What You Should Know About Appearing in Court

  1. How do I find a criminal defense lawyer?

    If you can afford an attorney, you may call the New York City Bar Association Legal Referral Service at (212) 626-7373 (English) and (212) 626-7374 (Spanish). You can also speak with friends or neighbors who may know an attorney, or check the yellow pages.

    If you cannot afford an attorney at your arraignment the court will appoint a lawyer for you from an indigent defense law firm like The Legal Aid Society. Or the court may appoint a private attorney from a panel of criminal defense attorneys operated by the Courts. These attorneys are usually called “18-b attorneys.”

    If the police are looking for you in order to arrest you, or have asked that you come to the precinct for some reason, and you cannot afford an attorney, you may call The Legal Aid Society office in the county of the precinct that has contacted you. An attorney will advise you and may accompany you to the precinct.

  2. How do I find out who my criminal defense lawyer is?

    If you know what organization your attorney is from but forget the attorney’s name, you should call that organization in the county where your case is. If you don’t know which office was assigned to your case, you will have to call each one. Since The Legal Aid Society is the primary public defender in New York City, start with the Legal Aid office in the county where your case is pending.
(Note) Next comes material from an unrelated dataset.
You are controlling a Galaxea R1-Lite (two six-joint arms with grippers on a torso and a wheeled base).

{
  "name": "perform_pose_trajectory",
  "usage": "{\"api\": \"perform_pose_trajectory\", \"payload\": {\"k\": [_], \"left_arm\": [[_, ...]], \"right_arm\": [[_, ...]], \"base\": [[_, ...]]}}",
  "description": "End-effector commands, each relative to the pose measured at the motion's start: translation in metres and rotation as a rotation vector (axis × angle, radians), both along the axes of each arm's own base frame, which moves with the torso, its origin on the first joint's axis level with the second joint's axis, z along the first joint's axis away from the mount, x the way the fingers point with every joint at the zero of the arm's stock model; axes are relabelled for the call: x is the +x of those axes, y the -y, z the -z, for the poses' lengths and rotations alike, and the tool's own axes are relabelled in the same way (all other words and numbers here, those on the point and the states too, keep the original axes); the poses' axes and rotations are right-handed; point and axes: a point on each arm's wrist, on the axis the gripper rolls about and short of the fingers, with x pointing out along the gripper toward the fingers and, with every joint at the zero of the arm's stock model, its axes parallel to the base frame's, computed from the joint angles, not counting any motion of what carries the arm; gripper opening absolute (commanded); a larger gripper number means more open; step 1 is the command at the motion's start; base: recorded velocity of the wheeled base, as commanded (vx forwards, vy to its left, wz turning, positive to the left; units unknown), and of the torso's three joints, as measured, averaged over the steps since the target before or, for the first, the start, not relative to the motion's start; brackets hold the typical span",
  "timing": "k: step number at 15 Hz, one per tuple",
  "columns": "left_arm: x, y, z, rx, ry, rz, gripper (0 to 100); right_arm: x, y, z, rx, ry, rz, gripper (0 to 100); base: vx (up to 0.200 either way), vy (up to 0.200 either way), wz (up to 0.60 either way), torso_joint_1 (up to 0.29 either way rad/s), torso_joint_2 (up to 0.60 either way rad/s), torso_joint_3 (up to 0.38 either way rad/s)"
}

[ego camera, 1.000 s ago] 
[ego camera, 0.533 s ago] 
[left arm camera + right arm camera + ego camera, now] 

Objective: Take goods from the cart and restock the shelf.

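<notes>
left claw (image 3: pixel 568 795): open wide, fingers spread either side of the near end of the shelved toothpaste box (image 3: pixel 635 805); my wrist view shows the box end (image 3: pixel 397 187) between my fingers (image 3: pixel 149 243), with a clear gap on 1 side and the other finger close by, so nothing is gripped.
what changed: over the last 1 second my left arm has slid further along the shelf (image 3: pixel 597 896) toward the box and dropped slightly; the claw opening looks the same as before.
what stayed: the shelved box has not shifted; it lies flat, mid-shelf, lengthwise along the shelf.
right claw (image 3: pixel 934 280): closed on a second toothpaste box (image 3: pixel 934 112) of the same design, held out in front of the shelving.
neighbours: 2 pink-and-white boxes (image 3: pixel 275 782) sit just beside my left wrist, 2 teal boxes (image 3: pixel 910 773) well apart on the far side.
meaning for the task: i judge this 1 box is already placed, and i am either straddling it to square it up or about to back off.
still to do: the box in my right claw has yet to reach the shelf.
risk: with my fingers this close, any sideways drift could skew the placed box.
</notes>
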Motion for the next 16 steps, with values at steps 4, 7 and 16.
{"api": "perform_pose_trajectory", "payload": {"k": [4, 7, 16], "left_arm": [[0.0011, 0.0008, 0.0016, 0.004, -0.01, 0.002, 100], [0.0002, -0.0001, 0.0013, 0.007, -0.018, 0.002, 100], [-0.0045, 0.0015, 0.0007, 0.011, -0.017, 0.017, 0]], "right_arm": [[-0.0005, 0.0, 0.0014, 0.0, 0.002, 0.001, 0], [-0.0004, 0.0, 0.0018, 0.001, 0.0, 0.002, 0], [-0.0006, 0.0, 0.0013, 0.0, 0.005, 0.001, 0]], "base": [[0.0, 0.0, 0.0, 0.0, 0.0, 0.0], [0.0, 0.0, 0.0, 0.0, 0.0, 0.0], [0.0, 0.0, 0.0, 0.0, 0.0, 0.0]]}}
    • New York County (Manhattan)
      • The Legal Aid Society: 212-298-5000 (ask for Central Records)
      • New York County Defender Services: 212-803-5100
      • Neighborhood Defender Services of Harlem: 212-876-5500
      • 18-b Panel Attorneys:
        • Angelina Morcelo: 212-676-0063
        • Lorraine Turner: 212-676-0081, 0082
    • Bronx County
      • The Legal Aid Society: 718-579-3000 (ask for Central Records)
      • Bronx Defenders: 718-838-7878
      • 18-b Panel Attorneys: 212-676-0063 (Angelina Morcelo)
      • 18-b Panel Attorneys: 212-676-0081 (Lorraine Turner)
    • Kings County (Brooklyn)
      • The Legal Aid Society: 718-237-2000 (ask for Central Records)
      • Brooklyn Defender Services: 718-254-0700
      • 18-b Panel Attorneys: 212-676-0099 (Jennifer James)
    • Queens County
      • The Legal Aid Society: 718-286-2000 (ask for Central Records)
      • Queens Law Associates: 718-261-3047
      • 18-b Panel Attorneys: 212-676-0099 (Jennifer James)
    • Richmond County (Staten Island)
      • The Legal Aid Society 347-422-5333 (ask for Central Records)

  3. How do I find out when my case is on next?

    Call your attorney, or the office in which that attorney works. If you want a quick and reasonably accurate website, try WebCrims the website of the New York State Unified Court System. WebCrims provides online access to criminal cases with future appearance dates in all criminal courts in New York City and Nassau and Suffolk Counties, the County Courts in the Ninth Judicial District (which includes Westchester, Rockland, Orange, Putnam and Dutchess Counties), the County Court in Erie County, and the Buffalo City Court.

  4. How can I find out what courtroom my case is in?

    If you can find your case in WebCrims, the New York State Unified Court System website, it will give you the date and the court part of your next appearance.

    Court calendars are posted daily in the lobby of each courthouse. Cases are listed by either docket or indictment number, or by name. If your name does not appear on the calendar, go to the Central Clerk’s Office in the courthouse.

  5. What do I do if I missed my court date?

    If you missed your court date, contact your attorney immediately, since it is likely that the judge issued a warrant for your arrest, called a bench warrant. If it has only been a few days, since the missed appearance report to the Central Clerk’s Office in the borough your case was scheduled to clear up the warrant. Bring any documents that might explain your absence.

    If it has been a longer period of time or you were charged with a felony, it is especially important for you to speak to your lawyer before coming to court to clear the warrant. Your lawyer can advise you what to expect in court, documents you might bring to court to explain your absence, and arrange to be with you when you come to court to surrender on a warrant.